## WORK ORDER:
Output, word for word, every line from the start of the listing down to and including the line that contains "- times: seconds"; include nothing else.

===== DATASET SECTION =====

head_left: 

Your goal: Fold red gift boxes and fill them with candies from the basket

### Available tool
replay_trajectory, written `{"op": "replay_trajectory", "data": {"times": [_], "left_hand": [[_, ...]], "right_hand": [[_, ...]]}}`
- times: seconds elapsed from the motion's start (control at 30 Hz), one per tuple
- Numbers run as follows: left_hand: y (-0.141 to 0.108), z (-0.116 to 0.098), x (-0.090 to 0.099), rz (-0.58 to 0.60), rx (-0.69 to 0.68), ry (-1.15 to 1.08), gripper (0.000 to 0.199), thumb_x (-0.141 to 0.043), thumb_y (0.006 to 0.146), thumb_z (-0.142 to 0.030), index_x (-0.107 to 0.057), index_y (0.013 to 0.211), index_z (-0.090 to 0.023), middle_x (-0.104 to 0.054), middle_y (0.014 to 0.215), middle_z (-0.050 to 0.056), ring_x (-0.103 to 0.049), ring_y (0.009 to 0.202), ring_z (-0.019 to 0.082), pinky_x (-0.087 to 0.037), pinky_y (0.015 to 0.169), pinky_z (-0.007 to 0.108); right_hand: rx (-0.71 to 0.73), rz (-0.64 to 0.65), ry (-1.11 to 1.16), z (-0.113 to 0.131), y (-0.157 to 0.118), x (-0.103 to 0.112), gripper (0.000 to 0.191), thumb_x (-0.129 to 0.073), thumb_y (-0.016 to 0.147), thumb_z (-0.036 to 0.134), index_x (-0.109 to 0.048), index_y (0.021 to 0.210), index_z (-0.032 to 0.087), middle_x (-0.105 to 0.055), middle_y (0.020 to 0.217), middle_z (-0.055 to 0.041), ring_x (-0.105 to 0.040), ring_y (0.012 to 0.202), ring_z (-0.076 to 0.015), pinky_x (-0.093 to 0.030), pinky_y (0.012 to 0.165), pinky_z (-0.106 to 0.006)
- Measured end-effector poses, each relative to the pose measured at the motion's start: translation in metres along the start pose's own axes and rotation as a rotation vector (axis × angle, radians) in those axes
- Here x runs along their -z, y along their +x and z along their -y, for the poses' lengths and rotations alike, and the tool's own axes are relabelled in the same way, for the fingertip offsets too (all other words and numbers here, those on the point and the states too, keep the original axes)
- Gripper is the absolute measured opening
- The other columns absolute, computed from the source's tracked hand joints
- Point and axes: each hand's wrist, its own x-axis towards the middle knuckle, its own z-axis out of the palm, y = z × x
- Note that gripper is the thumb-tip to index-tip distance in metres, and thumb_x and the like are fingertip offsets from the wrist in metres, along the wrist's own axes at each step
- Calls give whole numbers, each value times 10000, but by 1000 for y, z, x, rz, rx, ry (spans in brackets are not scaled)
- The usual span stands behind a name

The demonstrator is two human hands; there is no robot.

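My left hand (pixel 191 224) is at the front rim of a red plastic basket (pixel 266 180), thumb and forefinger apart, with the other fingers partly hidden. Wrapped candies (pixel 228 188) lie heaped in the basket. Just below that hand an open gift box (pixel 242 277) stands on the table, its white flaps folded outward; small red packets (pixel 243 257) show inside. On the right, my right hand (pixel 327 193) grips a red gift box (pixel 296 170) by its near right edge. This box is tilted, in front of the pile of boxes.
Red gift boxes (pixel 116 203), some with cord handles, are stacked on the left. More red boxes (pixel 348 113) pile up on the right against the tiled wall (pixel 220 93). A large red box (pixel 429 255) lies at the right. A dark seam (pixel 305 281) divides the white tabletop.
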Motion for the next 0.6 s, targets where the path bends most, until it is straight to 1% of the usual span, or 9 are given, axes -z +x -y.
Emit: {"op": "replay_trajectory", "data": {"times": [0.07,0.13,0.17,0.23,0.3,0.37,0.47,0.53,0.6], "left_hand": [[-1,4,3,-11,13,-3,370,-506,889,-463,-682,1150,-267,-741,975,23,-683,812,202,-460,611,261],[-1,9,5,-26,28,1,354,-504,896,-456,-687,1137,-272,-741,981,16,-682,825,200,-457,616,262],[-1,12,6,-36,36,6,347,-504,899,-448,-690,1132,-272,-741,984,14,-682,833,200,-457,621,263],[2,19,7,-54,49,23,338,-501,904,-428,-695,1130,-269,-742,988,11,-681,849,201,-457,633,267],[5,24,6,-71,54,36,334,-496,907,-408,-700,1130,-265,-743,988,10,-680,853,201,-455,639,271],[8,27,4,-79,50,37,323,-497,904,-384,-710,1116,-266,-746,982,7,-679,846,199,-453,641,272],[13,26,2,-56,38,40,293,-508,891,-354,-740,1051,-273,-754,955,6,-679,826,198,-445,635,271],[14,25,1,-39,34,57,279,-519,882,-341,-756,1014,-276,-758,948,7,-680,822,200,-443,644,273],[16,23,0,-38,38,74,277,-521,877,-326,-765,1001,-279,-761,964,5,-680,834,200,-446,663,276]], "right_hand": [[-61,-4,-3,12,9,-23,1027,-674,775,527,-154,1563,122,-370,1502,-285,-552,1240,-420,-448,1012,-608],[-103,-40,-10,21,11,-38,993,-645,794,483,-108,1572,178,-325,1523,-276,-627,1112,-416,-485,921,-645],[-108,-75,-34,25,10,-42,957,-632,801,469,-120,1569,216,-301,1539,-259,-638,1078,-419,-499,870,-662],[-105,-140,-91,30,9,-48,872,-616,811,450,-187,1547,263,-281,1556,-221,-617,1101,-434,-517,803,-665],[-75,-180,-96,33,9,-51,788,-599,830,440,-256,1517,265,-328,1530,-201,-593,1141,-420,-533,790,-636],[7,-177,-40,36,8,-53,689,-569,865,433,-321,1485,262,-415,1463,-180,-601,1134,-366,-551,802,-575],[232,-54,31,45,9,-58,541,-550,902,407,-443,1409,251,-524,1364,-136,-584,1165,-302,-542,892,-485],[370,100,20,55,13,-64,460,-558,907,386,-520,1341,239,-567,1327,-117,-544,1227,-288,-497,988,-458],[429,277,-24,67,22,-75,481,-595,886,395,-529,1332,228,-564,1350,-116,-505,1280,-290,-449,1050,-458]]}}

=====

## RESPONSE TO THE TASK:
head_left: 

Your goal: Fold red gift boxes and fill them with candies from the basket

### Available tool
replay_trajectory, written `{"op": "replay_trajectory", "data": {"times": [_], "left_hand": [[_, ...]], "right_hand": [[_, ...]]}}`
- times: seconds elapsed from the motion's start (control at 30 Hz), one per tuple

Nothing else is needed to complete the exercise.